|This is a guest post by Dr Chris Headleand, Associate Professor and Director of Teaching and Learning, School of Computer Science, University of Lincoln. Follow Chris on Twitter or connect with him on LinkedIn.|
During the past year, many people have probably spent more time indoors than at any other point in their life. As such, we have seen a massive increase in the consumption of entertainment media, such as live-streamed TV and video games. We have also seen more children homeschooled than ever before.
Games are often described as the inverse of learning, the devil on your shoulder luring you away from whatever you are supposed to be doing. There may be some truth in this characterisation, and indeed, games are a potential distraction for anyone looking to procrastinate. However, this doesn't have to be the case.
Games are arguably as old as civilization, seen on cave paintings, and observed across cultures. The link between games and learning is also seen throughout history. Games have been used to train and assess skills for thousands of years, and it's easy to see why!

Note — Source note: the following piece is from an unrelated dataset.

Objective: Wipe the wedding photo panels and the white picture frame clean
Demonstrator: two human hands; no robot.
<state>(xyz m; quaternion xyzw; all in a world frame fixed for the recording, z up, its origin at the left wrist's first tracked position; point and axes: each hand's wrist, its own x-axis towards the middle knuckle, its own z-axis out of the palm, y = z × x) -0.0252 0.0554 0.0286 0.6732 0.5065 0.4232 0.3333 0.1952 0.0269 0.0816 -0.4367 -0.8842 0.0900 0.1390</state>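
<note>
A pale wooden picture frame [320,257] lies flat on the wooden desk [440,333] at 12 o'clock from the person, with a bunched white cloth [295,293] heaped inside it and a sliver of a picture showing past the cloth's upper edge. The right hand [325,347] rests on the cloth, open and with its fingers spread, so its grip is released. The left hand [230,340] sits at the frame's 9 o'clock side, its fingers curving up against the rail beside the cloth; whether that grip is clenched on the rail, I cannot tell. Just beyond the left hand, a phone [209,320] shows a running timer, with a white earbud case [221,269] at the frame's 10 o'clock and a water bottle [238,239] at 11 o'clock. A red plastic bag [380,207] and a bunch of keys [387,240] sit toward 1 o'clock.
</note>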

Furthermore, many households may only have one computer but may have an Xbox (or other games platform). If someone is already using the computer, how can someone else get online to learn?
In this article, I will talk about three ways to use an Xbox to support learning.
The first one is just using your Xbox to access online learning materials. This is possibly the easiest way to use your Xbox for learning, but probably the least known.
Using this approach, you can use the Microsoft Office suite by logging into your 365 account on Edge. You can also enter meetings using Microsoft Teams. At the core of the Xbox is a reasonably powerful computer, and you should be able to do most cloud-based activities by taking this approach.
There are several great games on the Xbox store that can help you learn. However, learning games can be a little challenging to find! Sometimes the best learning games don't advertise themselves as such, and the ones that do are often so overt with the learning that they fail at being fun.
Your best option is to search for "Xbox learning games for [subject of your choice]", and you will usually find a list curated by a helpful neighbourhood educator.
For this article, I have included five of my favourites.
Portal is widely regarded as one of the best games of all time. It is a game where players need to solve complex puzzles to escape a series of challenges. It's a great way to develop problem-solving skills.
Minecraft is widely used for education, and you can even find open-published education resources to create great activities for kids. It's a great way to learn fundamental maths, problem-solving, art and construction skills. But add a little structure from an education resource, and you can use Minecraft to support many subjects.
Kerbal Space Program is a rocket simulation for some adorable aliens called Kerbals. You get to build rockets to try and get the Kerbals into space, and it is built on realistic aerodynamic and orbital physics models. There are loads of opportunities to learn here, especially developing awareness of Physics. NASA also got involved with the game, creating a realistic mission for players to get their teeth into. This game can also be a great tool for learning history, developing an understanding of the challenges faced by the early space programme.
Valiant Hearts is an excellent game for learning about the historical impact of the first world war. It is a story-driven game inspired by actual letters sent during the war. The theme is relatively mature, but this is just a great example of how exciting education games can be.
Farming Simulator is a game where the player takes the role of a farmer. It is a great way to learn about geography, the food supply chain, and resource management.
Multiplayer games can be a great way to develop valuable transferable skills. In the same way, that team sports can help individuals learn communication, teamwork, and leadership, the same is true of multiplayer games. One of my favourite games for this is Sea of Thieves, a pirate simulation game. In SoT, your "crew" (of up to 4 players) needs to do all the synchronous tasks required to successfully sail a ship. This activity requires someone to steer, another couple of people to adjust the sails, and someone else to operate the cannons. Success requires coordination, teamwork, and clear communication.
Video games and sports are also one of the first places where individuals will develop leadership skills. For my Sea of Thieves example, the entire crew needs to be (quite literally) sailing in the same direction. Without leadership, the game is actually very hard to play! It is also brilliant to see how quickly people develop these leadership skills when placed in this fun environment.
Video games also provide an excellent opportunity to develop mentorship skills. I recently saw one of my friend's children (6) teaching their little sister (4) how to play a video game. I saw all the classic hallmarks of excellent mentorship in this interaction - with goal setting, critical feedback, encouragement, and a shared developmental engagement. Parents and carers can help individuals develop these skills by getting involved and saying, "can you teach me how to play". Beyond helping someone set their transferable skills, games can also be a great way to connect and share an experience, leading me to my final point.
It's been a tough year, and there has been a tendency to assume that we must optimise every moment for maximum efficiency. Remember that you are not a worker bee, and neither are the next generation of learners. Everyone needs to take the opportunity to relax. Video games can be a great way to do that!
I hope this article can help you identify some great ways you can use games within a balanced education diet. However, I want to stress that games can also be just a fun activity and a great way to unwind.